ホンダの世界戦略を支えるセダン、アコードが10代目へと切り替わった。北米や中国での好調な売れ行きを反映して、いまや全長4.9mの大柄なボディを持つに至った新型アコードだが、果たして日本での使い勝手はどうなのだろう。岡崎五朗さんの試乗レポートをお届けしよう。
日本では影が薄いものの
10代目となる新型アコードは、シビック、CR-Vとともにホンダの世界戦略の柱となるモデルだ。日本では影が薄いものの、中国ではカムリやパサートを凌いでセグメントのベストセラー。北米でも月間2万台を超えるセールスを記録している。まあ逆に言えば、北米と中国をメインマーケットに据えた分、日本人の嗜好とは離れてしまっている可能性もあるわけで…。そのあたりを含め、早速実車を見ていくことにしよう。
全長4.9mも北米や中国では標準的なサイズ
全長4,900㎜×全幅1,860㎜×全高1,450㎜というボディサイズは先代レジェンドとほぼ同じ。トヨタのカムリと比べても全長で15㎜、全幅で20㎜プラス。かなり大柄だ。しかしこれが、北米や中国のユーザーがこのクラスのセダンに求めているサイズ感のど真ん中なのだ。じゃあ日本でどうかと言えば、気軽にサッと飛び乗って気軽にスッと停めてというわけにはいかないのも事実。もっとも、ホンダとしてはそういうセダンをお求めならインサイトをどうぞということなのだろう。

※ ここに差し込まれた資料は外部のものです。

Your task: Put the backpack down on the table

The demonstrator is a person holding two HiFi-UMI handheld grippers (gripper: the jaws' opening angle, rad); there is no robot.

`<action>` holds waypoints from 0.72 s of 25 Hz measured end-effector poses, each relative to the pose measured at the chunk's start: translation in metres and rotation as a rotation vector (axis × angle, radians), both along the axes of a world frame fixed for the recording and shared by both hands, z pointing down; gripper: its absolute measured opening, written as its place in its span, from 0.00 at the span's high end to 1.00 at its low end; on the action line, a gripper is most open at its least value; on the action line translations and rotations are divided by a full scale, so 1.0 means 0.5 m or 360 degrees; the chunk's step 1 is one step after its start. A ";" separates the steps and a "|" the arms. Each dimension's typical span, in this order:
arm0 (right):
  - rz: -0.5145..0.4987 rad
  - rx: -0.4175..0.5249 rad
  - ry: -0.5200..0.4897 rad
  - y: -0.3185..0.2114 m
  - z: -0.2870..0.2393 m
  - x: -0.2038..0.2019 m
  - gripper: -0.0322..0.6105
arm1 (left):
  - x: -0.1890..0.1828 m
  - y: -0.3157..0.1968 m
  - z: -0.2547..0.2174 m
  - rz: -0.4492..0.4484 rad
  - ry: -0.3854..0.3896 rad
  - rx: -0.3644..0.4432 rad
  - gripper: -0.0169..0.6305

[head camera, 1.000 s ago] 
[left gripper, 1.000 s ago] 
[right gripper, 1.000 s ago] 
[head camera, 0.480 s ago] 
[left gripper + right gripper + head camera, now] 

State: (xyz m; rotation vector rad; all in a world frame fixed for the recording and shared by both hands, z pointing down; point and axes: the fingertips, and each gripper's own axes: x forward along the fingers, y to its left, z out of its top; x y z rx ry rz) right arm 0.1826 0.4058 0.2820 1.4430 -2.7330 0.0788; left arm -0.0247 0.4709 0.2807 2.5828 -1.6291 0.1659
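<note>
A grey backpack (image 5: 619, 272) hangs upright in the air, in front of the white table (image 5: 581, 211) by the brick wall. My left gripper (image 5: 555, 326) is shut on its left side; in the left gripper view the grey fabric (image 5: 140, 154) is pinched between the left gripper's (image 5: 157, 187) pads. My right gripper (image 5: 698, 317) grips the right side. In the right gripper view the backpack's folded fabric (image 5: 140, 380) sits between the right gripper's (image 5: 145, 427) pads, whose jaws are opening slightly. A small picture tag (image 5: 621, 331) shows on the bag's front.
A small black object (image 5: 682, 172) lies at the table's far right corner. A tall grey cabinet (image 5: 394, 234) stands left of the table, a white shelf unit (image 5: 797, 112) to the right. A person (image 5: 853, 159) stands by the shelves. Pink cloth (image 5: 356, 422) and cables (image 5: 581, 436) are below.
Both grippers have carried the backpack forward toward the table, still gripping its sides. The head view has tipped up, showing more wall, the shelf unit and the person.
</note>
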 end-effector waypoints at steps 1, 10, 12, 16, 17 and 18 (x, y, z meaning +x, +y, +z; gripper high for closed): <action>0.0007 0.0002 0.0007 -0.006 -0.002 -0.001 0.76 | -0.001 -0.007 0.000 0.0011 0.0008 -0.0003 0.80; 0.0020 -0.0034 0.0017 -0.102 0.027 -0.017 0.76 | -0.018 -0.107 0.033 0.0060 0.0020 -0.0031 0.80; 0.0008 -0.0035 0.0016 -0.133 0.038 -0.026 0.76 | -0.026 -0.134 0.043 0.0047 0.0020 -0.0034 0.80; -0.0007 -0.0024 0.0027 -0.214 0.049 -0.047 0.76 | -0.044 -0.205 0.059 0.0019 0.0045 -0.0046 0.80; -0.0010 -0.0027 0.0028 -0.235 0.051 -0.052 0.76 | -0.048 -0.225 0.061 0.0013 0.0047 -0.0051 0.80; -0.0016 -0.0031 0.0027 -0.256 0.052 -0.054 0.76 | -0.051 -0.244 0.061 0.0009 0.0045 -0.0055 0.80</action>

グレードは1つのみ、月販目標は300台の「看板」モデル
大きさ以上に日本での戦いをきびしくさせているのがセダン離れだ。クラウンとプリウスは踏ん張っているものの、他の国産セダンはどれもパッとしない。しかしそこはホンダも十二分に理解していて、月間販売目標台数をわずか300台に設定している。たったの300台のために広告をつくり、カタログを刷り、整備解説書をつくり、船で運び(製造はタイ工場)、販売店に並べ、パーツを用意していたら利益などほとんど出ないはず。1グレードのみに絞ったのも販売台数が少ないからだ。それでもホンダがアコードを日本に持ってきたのは、40年以上の歴史をもつ看板モデルの火を自国マーケットで消したくなかったからだろう。
大柄なボディを活かした優雅な大人のセダン
デザインは大柄なボディを活かした優雅さが持ち味。ルーフラインに丸みをもたせ、そのまま後方へとスムースに落とし込んでいく手法はファストバック、あるいはクーペ的と言える。インテリアはスイッチの数を減らしたシンプルな構成だが、上質な素材やステッチの繊細な仕上げ、随所に入ったアルミのアクセントなどによってプレミアム感を演出している。ベストセラーカーだけに冒険はしていないものの、大人のセダンとしてはなかなか好感のもてる雰囲気だ。
モーターが主役のハイブリッドはとにかく静か
走りでもっとも印象的だったのは静粛性の高さ。2Lエンジンが発電した電力でモーターを回して走るため、通常走行ならエンジン音はほとんど聞こえてこない。一定速巡航時はエンジン直結になるものの、100km/h程度ならエンジンはゆるゆる回っているだけだからその存在感はほとんどない。加えて、ノイズキャンセリングシステムや特殊なホイールによって、高級車並みと呼ぶのに相応しい静粛性を実現している。急加速時や登坂時にはたくさんの電力を生みだすべくエンジン回転数が高まるが、それでも騒々しなと感じることはなかった。
急加速時のタイムラグが少々惜しい
アクセル操作に即応するレスポンスのよさもモーターの魅力だ。実際、アクセルをスッと踏み込むと間髪入れずに大柄なボディがスッと押し出される。これはとても気持ちがいい。ただしガバッと踏み込むとエンジンが回って発電量を増やしてそれから加速、という流れになるのが惜しい。小さいながらもバッテリーを搭載しているのだから、ドライバーが急加速を望んだ際にはバッテリーから大量の電力を一気に放出して間髪入れずに鋭い加速を演じて欲しいところだ。
セダンに興味があるならぜひ!
足回りはこのクラスの世界的な傾向である引き締まった味付け。ペースを上げでワインディングロードを走っても大きさを感じさせない軽快感を示す。その一方で、日本仕様のみに用意されたコンフォートモードを選べば快適性も上々。フワフワ感はないものの、ガチッとしたボディによって不快な振動を抑え込んだ上質な乗り味を楽しめる。
価格は465万円。一見高めに見えるが、装備はかなり充実している。コストパフォーマンスはカムリの最上級グレードとほぼ同等と考えればいいだろう。月間300台という希少価値を含め、セダンに興味があるなら注目に値するモデルだ。
※記事の内容は2020年5月時点の情報で制作しています。